I don't expect to get on my mentee's holiday card list or even be Facebook friends (although connecting through Linked In would be a nice touch and appropriate). I know that being 10 years older than them is practically the same as being a senior who eats dinner at 5:00 in Generation Y years. However, I do expect communication and acknowledgment that is on par with Amazon when I place an order. At least Amazon thanks me for my order and lets me know when it's about to arrive. With the importance of mentors becoming as popular an accessory as a case for your smart phone and Google search results on the importance of mentors returning 7.9 million hits, one should know how to be a good mentee.

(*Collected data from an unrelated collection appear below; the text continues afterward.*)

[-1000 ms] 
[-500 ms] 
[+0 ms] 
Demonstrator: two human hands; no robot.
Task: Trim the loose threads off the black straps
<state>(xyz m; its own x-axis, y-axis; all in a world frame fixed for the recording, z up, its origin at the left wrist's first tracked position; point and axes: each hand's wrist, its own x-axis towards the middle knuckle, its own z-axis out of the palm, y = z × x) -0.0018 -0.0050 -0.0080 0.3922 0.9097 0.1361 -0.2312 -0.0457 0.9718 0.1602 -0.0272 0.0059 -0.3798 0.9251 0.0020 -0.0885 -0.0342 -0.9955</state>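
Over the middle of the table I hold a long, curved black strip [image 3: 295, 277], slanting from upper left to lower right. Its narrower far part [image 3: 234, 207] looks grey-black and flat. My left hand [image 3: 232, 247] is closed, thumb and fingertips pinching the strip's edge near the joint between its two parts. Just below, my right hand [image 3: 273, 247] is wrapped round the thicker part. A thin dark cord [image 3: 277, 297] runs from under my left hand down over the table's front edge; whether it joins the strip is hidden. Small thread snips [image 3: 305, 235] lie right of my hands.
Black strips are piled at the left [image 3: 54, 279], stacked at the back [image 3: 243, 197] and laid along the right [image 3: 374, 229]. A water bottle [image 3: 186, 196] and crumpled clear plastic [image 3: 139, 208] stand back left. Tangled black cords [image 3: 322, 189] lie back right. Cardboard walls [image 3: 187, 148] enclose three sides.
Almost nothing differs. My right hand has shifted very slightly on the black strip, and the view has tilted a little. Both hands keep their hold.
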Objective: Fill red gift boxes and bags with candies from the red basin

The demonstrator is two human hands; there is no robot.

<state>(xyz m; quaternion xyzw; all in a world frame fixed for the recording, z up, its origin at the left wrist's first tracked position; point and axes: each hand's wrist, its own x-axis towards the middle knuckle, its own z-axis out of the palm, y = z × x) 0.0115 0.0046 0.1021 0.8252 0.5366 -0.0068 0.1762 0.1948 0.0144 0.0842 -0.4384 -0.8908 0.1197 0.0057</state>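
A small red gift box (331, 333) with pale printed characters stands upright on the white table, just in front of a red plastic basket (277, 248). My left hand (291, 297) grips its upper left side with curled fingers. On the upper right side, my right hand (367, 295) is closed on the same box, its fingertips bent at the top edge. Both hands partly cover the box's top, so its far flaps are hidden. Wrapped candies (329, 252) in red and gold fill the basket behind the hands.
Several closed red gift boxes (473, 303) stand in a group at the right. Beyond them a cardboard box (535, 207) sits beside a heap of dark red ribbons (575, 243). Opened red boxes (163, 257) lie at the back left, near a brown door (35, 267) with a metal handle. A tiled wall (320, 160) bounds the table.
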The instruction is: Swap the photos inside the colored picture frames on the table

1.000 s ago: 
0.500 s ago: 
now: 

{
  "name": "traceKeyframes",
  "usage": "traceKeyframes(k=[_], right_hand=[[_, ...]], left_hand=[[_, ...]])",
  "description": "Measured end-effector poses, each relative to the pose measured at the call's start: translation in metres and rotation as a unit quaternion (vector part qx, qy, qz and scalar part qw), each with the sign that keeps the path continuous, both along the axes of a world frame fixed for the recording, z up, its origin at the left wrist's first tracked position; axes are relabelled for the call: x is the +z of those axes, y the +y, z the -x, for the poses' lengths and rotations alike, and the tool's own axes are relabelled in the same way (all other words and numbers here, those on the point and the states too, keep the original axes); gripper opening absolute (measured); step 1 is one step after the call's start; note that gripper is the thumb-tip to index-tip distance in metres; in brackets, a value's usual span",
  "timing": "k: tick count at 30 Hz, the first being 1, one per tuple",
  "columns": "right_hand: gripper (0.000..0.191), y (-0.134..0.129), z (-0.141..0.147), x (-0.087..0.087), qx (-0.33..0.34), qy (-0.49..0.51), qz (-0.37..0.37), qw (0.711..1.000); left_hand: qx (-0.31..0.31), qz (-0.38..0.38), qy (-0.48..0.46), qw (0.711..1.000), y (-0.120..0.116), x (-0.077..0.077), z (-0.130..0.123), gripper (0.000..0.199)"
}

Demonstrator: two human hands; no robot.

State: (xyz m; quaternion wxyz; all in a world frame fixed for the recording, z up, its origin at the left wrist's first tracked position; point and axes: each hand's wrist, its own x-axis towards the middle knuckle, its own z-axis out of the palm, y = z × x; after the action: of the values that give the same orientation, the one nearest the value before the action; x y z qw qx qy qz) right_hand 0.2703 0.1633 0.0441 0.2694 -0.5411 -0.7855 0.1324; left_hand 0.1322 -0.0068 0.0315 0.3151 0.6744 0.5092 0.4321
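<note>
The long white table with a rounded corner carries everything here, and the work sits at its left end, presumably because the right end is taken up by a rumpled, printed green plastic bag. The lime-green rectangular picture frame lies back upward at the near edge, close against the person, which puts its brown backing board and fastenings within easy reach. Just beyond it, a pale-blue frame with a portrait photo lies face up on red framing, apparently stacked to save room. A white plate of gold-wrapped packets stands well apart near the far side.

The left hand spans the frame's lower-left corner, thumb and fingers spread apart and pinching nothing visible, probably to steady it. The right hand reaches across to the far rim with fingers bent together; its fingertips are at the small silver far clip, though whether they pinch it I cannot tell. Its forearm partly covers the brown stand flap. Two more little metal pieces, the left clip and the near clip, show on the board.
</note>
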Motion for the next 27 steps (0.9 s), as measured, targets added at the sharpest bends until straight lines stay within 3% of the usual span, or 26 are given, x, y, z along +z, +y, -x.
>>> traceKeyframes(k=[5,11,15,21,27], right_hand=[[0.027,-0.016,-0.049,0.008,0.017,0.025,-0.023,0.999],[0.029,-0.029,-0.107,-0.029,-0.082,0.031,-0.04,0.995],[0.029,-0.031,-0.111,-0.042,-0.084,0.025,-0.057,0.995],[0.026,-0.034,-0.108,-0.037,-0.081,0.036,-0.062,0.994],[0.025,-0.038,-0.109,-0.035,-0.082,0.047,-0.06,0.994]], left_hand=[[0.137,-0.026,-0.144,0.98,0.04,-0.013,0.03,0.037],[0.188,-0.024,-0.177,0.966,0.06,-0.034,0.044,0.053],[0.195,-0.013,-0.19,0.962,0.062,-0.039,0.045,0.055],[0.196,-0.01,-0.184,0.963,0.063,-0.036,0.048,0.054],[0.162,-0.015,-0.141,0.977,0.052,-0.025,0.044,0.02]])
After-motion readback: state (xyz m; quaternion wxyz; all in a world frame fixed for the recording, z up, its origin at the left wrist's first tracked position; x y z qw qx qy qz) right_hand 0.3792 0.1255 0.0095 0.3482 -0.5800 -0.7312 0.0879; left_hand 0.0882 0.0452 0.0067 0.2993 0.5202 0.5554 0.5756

Most mentees know about being respectful of time and being professional. What mentees do not do well is turn the mentorship into a relationship. Most who network are also too transactional. When given a contact by a mentor, let the mentor know the results of the interaction. It will help the mentor's network as they will know who to tap into or equally important, not to tap into in the future. Complete the deal and follow-up with mentors after completing a job search or graduation. It's about the relationship and not turning a mentor relationship into just a 20 minute phone call.

If mentees don't become better at being mentees, mentors like myself will lose interest. We would rather spend that 20 minutes with someone whom we have a relationship or at least the chance to build one.

Monday, January 24, 2011

A Ranking that Differentiates MBA programs for Employers

I was reviewing the latest MBA ranking- no not the Business Week ranking. No not the US News and World Report MBA ranking. No, don't worry it's not the Wall Street Journal ranking which you hate because it ranked your school 57th. No, not the Financial Times ranking which yes ranked London Business School #1 and yes I know that you think that Insead is clearly the top European business school. No, not Jacksonville Jaguar running back Maurice Jones-Drew Fantasy Football and top MBA ranking. Yes, I'm glad that it's not the Jones-Drew ranking because no one trusts guys with hyphenated last names.

Let me start again. I was looking at some random MBA ranking published by QS. I don't know what QS stands for and I only found it because a student of Bainbridge Graduate Institute (BGI) complained about its Corporate Social Responsibility ranking. I only know what BGI is because a Facebook friend who sought my advice on MBA programs attends BGI and posted about it.

You also know that it's a very inauspicious start to a blog post when it's the 3rd paragraph and you are still rambling. And writing in the second person. The point that I was making was that while I don't know what QS stands for, their ranking unintentionally has some interesting results. The ranking is devised through surveying major employers of MBA's and scoring their responses on an curve. Based on the spread of the curve between the various places, one can tell which specialties provide significant differentiation for MBA programs.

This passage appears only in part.